# TASK OBJECTIVE
Output a faithful copy of the entries, every picture removed.

# SOURCE MATERIAL
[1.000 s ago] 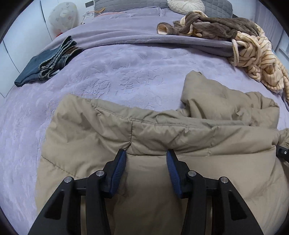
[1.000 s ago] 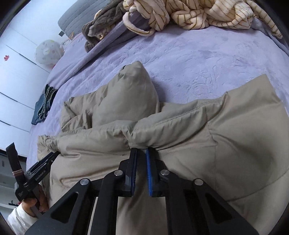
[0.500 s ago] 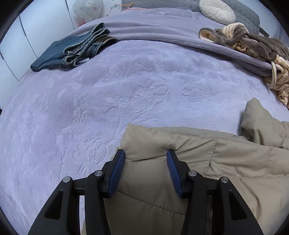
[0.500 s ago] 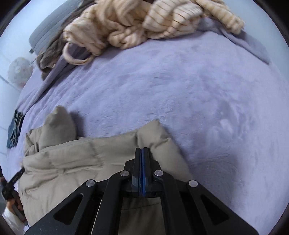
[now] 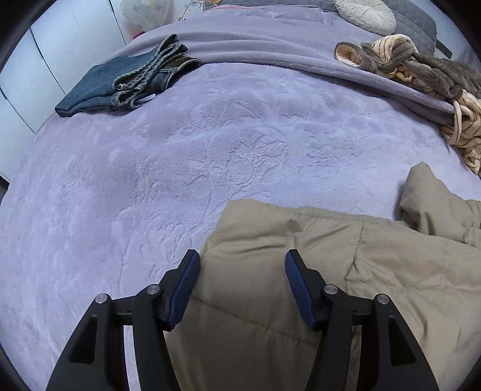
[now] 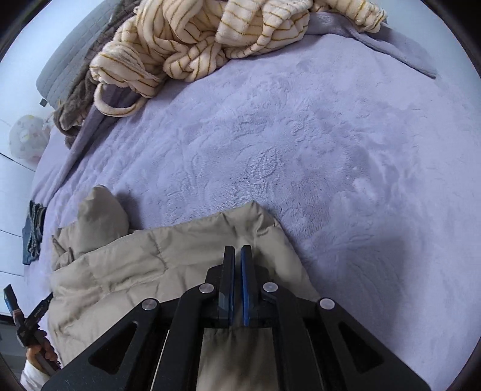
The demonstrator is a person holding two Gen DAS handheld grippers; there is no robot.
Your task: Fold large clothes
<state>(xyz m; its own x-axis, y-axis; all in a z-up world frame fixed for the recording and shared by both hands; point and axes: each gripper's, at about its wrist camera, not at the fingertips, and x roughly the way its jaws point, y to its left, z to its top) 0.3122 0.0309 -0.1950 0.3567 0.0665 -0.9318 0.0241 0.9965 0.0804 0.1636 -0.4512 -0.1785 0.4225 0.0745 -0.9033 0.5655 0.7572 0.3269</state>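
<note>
A beige padded jacket [image 5: 375,270] lies spread on the lilac bed cover [image 5: 150,180]. My left gripper [image 5: 241,254] hangs over the jacket's left end. Its jaws are opening and stand wide, with fabric below them and neither pad pressing on it. In the right wrist view the jacket [image 6: 135,264] ends in a corner just past my right gripper [image 6: 237,248]. Those jaws are opening too, parted by a thin slit in which I see no fabric. A bunched part of the jacket [image 6: 102,210] sticks up at the far side.
Folded jeans [image 5: 120,87] lie at the far left of the bed. A striped cream robe [image 6: 195,39] and a brown fleece garment [image 5: 421,66] are heaped at the far right, near a round cushion [image 5: 365,12]. A person's hand [image 6: 36,353] shows at lower left.
Both grippers have slid apart along the jacket: the left to its left end, the right to its right corner. The left jaws have widened. The right jaws closed fully, then parted slightly.
</note>
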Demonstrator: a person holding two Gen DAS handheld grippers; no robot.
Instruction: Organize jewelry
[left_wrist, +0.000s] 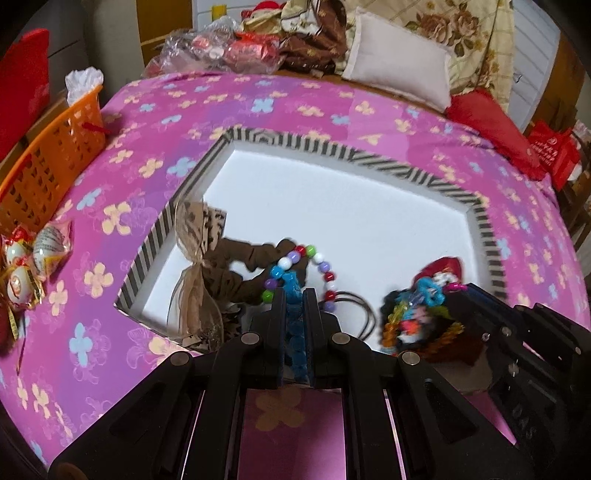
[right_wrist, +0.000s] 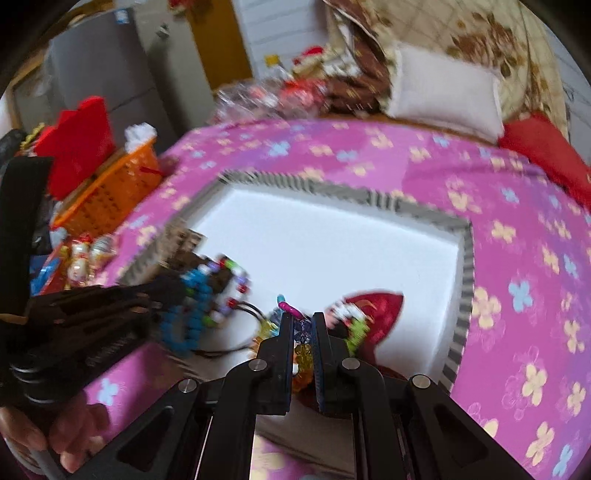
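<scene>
A striped box (left_wrist: 369, 155) with a white floor lies on the pink floral bedspread; it also shows in the right wrist view (right_wrist: 467, 280). My left gripper (left_wrist: 294, 295) is shut on a blue pom-pom bracelet (left_wrist: 293, 325) over the box's near edge, beside a multicoloured bead bracelet (left_wrist: 317, 258), a brown scrunchie (left_wrist: 243, 266) and a beige ribbon bow (left_wrist: 195, 295). My right gripper (right_wrist: 303, 319) is shut on a colourful crystal bead bracelet (right_wrist: 303, 358) over the box's near right part, by a red Santa ornament (right_wrist: 376, 310). The left gripper shows blurred in the right wrist view (right_wrist: 173, 291).
An orange basket (left_wrist: 48, 162) stands at the bed's left edge, with wrapped egg-shaped trinkets (left_wrist: 26, 258) in front of it. A white pillow (left_wrist: 399, 62), red cushion (left_wrist: 495, 129) and piled bags lie at the far side. Black hair ties (left_wrist: 354, 314) lie in the box.
</scene>
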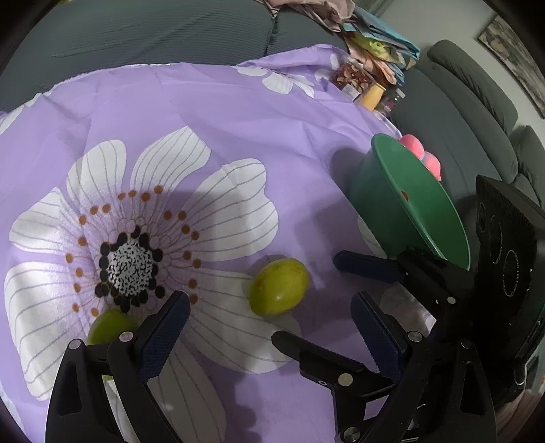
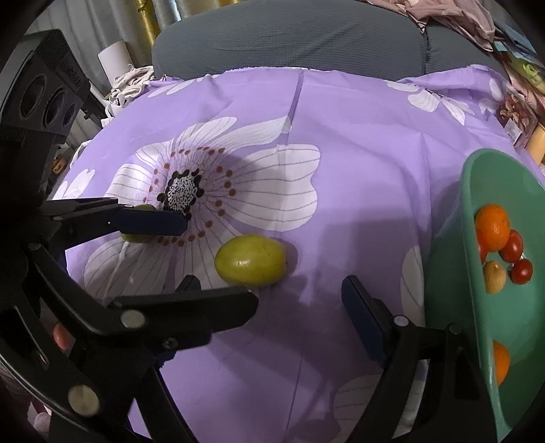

# SOLUTION FOR THIS EXERCISE
[1.000 s ago] 
[1.000 s ago] 
[0.500 s ago] 
[0.500 s ago] 
[now] 
[now] 
The demonstrator is a person holding two Gen DAS handheld grippers; there is no robot.
Your task: Fold large clothes
<state>(xyz m; its own x-axis, y-axis; all in a z-up world frame fixed for the recording and shared by both hands; point and axes: each gripper's, at about its wrist camera, not at the fingertips, and x roughly the way its jaws point, y to its left, z to its top) 0.3122 0.0309 -0.1950 0.3567 0.0665 -0.9318 0.0241 0.9965 0.0804 0.1636 -0.4512 -0.1785 0.4225 0.0745 -0.9033 0.5655 0.7572 0.3269</state>
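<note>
A beige padded jacket [image 5: 375,270] lies spread on the lilac bed cover [image 5: 150,180]. My left gripper [image 5: 241,254] hangs over the jacket's left end. Its jaws are opening and stand wide, with fabric below them and neither pad pressing on it. In the right wrist view the jacket [image 6: 135,264] ends in a corner just past my right gripper [image 6: 237,248]. Those jaws are opening too, parted by a thin slit in which I see no fabric. A bunched part of the jacket [image 6: 102,210] sticks up at the far side.
Folded jeans [image 5: 120,87] lie at the far left of the bed. A striped cream robe [image 6: 195,39] and a brown fleece garment [image 5: 421,66] are heaped at the far right, near a round cushion [image 5: 365,12]. A person's hand [image 6: 36,353] shows at lower left.
Both grippers have slid apart along the jacket: the left to its left end, the right to its right corner. The left jaws have widened. The right jaws closed fully, then parted slightly.
</note>
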Demonstrator: a person holding two Gen DAS handheld grippers; no robot.
Instruction: Organize jewelry
[left_wrist, +0.000s] 
[right_wrist, +0.000s] 
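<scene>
A striped box (left_wrist: 369, 155) with a white floor lies on the pink floral bedspread; it also shows in the right wrist view (right_wrist: 467, 280). My left gripper (left_wrist: 294, 295) is shut on a blue pom-pom bracelet (left_wrist: 293, 325) over the box's near edge, beside a multicoloured bead bracelet (left_wrist: 317, 258), a brown scrunchie (left_wrist: 243, 266) and a beige ribbon bow (left_wrist: 195, 295). My right gripper (right_wrist: 303, 319) is shut on a colourful crystal bead bracelet (right_wrist: 303, 358) over the box's near right part, by a red Santa ornament (right_wrist: 376, 310). The left gripper shows blurred in the right wrist view (right_wrist: 173, 291).
An orange basket (left_wrist: 48, 162) stands at the bed's left edge, with wrapped egg-shaped trinkets (left_wrist: 26, 258) in front of it. A white pillow (left_wrist: 399, 62), red cushion (left_wrist: 495, 129) and piled bags lie at the far side. Black hair ties (left_wrist: 354, 314) lie in the box.
</scene>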

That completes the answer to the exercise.